William Morgan

Service Mesh is a fairly new concept, and its “history” may seem like a stretch. Service Mesh has been running in some enterprise production environments for more than 18 months now, and its roots can be traced back to around 2010 when Internet companies faced large-scale business development.

So why has Service Mesh suddenly become such a hot topic?

Service Mesh is a software infrastructure layer used to control and monitor the internal and service-to-service communication of microservice applications. It is usually in the form of a “data plane” deployed in the network agent beside the application or a “control plane” interacting with the Zhejiang Ai agent. In the Service Mesh model, developers have no awareness of the Service grid, while operations personnel gain a new set of tools to help ensure the reliability, security, and visibility of services.

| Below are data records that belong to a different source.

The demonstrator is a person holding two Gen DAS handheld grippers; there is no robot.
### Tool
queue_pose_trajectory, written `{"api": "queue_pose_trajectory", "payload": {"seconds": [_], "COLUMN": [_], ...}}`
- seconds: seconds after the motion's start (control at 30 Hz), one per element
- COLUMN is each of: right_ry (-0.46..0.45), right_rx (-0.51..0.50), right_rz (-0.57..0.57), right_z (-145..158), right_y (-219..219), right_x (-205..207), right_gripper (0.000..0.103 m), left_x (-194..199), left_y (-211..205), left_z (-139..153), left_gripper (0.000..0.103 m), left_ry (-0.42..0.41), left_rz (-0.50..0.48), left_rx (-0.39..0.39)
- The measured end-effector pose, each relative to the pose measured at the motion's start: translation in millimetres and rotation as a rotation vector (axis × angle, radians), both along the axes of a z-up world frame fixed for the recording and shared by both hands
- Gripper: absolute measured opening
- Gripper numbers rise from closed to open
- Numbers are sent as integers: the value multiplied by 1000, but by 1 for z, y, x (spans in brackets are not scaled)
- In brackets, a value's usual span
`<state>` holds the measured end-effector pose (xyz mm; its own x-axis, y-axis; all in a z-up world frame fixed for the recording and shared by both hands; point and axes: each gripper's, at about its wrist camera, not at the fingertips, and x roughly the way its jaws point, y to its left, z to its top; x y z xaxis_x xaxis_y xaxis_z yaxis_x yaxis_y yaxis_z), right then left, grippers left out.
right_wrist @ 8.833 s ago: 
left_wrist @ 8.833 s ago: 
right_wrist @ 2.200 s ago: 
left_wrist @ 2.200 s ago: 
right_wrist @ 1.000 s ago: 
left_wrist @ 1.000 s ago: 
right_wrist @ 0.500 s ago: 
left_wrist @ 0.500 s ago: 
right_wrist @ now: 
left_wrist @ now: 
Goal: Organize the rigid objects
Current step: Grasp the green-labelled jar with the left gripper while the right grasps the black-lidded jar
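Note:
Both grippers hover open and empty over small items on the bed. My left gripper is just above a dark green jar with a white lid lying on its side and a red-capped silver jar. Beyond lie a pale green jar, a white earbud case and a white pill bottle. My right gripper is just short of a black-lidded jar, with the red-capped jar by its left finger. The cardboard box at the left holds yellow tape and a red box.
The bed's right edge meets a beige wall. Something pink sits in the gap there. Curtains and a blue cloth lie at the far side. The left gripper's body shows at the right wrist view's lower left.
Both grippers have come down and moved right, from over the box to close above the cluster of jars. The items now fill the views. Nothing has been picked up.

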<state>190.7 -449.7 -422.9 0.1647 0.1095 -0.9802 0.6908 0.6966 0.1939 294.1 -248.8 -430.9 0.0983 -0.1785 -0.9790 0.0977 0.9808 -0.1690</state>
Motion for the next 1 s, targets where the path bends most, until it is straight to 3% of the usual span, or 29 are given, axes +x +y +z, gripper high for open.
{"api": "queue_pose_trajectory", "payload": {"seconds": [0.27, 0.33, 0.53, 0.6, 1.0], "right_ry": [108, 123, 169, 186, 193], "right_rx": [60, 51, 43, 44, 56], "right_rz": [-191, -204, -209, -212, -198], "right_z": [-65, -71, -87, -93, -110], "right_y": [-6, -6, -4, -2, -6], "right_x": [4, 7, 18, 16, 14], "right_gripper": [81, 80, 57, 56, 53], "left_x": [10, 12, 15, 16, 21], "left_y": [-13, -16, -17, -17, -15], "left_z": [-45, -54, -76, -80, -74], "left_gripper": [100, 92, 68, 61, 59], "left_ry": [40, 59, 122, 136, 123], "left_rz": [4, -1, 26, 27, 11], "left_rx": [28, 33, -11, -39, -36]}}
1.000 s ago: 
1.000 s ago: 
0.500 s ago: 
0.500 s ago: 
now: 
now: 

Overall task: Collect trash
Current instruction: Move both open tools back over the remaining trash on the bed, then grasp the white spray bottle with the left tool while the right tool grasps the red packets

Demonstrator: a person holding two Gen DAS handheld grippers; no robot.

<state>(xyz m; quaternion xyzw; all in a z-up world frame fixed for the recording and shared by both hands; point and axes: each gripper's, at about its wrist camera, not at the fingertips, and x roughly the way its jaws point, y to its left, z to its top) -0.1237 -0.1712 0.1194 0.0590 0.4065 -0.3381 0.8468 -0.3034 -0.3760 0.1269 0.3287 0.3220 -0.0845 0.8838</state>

It typically takes the form of a “data plane” of network agents deployed next to application code and a “control plane” for interacting with those agents. In this model, the developer (the “service owner”) is unaware of the existence of the service grid, and the operator (the “platform engineer”) is given a new set of tools to ensure reliability, security, and visibility.

For many companies, Docker and Kubernetes have “solved deployment” (at least initially), but not the run-time problem, which is where Service Mesh comes in.

What does “resolved deployment” mean? Using tools such as Docker and Kubernetes can significantly reduce the operational burden of deployment. With these tools, deploying 100 applications or services is no longer 100 times as much work as deploying one application. This is a big step forward and will significantly reduce the cost of adopting microservices for many companies. This is not only because Docker and Kubernetes provide powerful abstractions at all appropriate levels, but also because they standardize packaging and deployment patterns across the organization.

But what happens once the application is running? After all, deployment is not the last step in production — the application still needs to run, needs to deliver, and needs to generate value. So the question becomes: can we standardize the run-time operations of our applications in the same way that Docker and Kubernetes standardize deploy-time ops?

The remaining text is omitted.